'We have set new records': More waterfront areas closed as Oakville flooding continues
InsideHalton.com
 

The flooding along Oakville’s waterfront has become worse and the list of sites now off limits to the public has grown.

Two weeks ago (May 16) the Town of Oakville announced that nine areas were closed as a result of flooding.

That list has now grown to 18 parks, piers and trails.

These areas include:

•100 Bronte Road (stairs)

•Bayview Promenade

•Birch Hill Promenade

•Bronte Beach parking lot (includes boat ramps)

•Bronte Heritage Waterfront Park (ponding areas at the bottom of East Street and the west end of the park)

•Bronte east pier

•Bronte west pier

•Busby Park

•Coronation Park (entire park now closed)

•Edgemere Park

•Erchless Estate- (Larry Cain Trail to Oakville Club)

•The Esplanade Promenade

•Gairloch Gardens (from the rose garden south)

•Oakville east pier

•Lakeside Park

•Parkette at the bottom of Third Line

•Shipyard Park (area north of the boat ramp)

•Waterfront Trail (from West Street to Timber Lane)

“We have set new records.
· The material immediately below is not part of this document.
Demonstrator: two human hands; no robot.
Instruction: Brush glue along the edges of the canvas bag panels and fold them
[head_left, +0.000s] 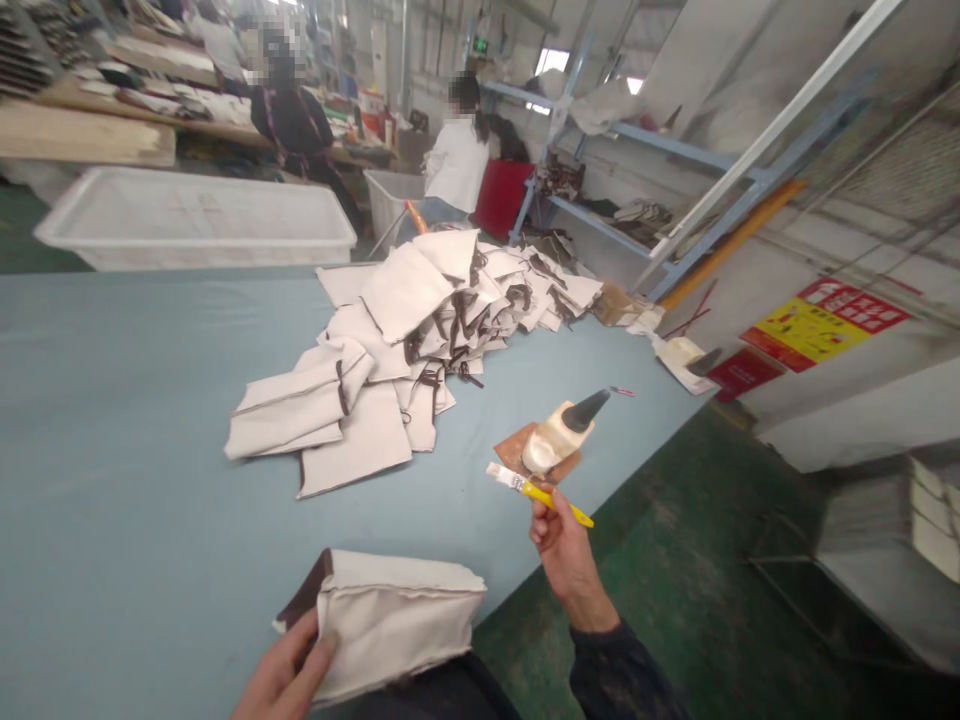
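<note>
My left hand (289, 665) pinches the open edge of a cream fabric pouch (401, 615) with a dark brown inside, at the table's near edge. In my right hand (562, 550) is a paintbrush (540, 492) with a yellow handle, its pale bristles pointing left. Just beyond the brush, a cream container (551, 440) with a dark conical spout rests tilted on a brown piece. A large heap of cream fabric pieces (405, 290) with brown ties and edges lies farther back on the table.
The blue-green table (150, 400) has its right edge running diagonally. A small red item (622, 391) and a second spouted container (682, 362) lie along that side. Behind are a white bin (195, 215), blue shelving (675, 145) and several people (457, 160).
</note>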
We have exceeded the flooding levels we had in 2017,” said Oakville’s Deputy Fire Chief and town emergency management co-ordinator Andy Glynn.

“More significantly when we have an east wind here, we get a surge and the levels really really escalate.”

Glynn said both Oakville and Bronte harbours are experiencing significant flooding.

He said the Town is monitoring the situation and visiting the flooded areas on a daily basis to determine how they can be made safe for the public or if they need to remain closed.

“We have fenced a lot of the areas off,” said Glynn.

“Right now, we are just in a ‘wait and see’ situation. We’ve really done as much as we can do at this point in time.”

In a media release issued on Monday, May 27 the International Lake Ontario-St. Lawrence River Board said Lake Ontario water levels are expected to crest within the next one to three weeks.

The organization, which is responsible for monitoring water levels in Lake Ontario, said the main drivers for the high water levels continue to be the uncontrolled and record high inflows from Lake Erie and above average precipitation.

Glynn said after the water levels crest they will slowly begin to recede, however, it could take several weeks for local levels to return to normal.

“That could take a considerable period of time depending on how much rain we get,” said he said.

The deputy fire chief said the Town is concerned about erosion and damage to some of its retaining walls but points out the extent of the damage from this flooding will not be known until the waters recede.

Flooding in 2017 resulted in Oakville council having to approve $3.8 million to repair damage to its shoreline and harbours.

Glynn is calling on the public to respect the closures the Town has posted noting flooding and shoreline erosion have created dangerous conditions.

“We have fences across the piers and we really don’t want people to go by those,” he said.

“The weather can change, the wave action can change, and they could get trapped out there.”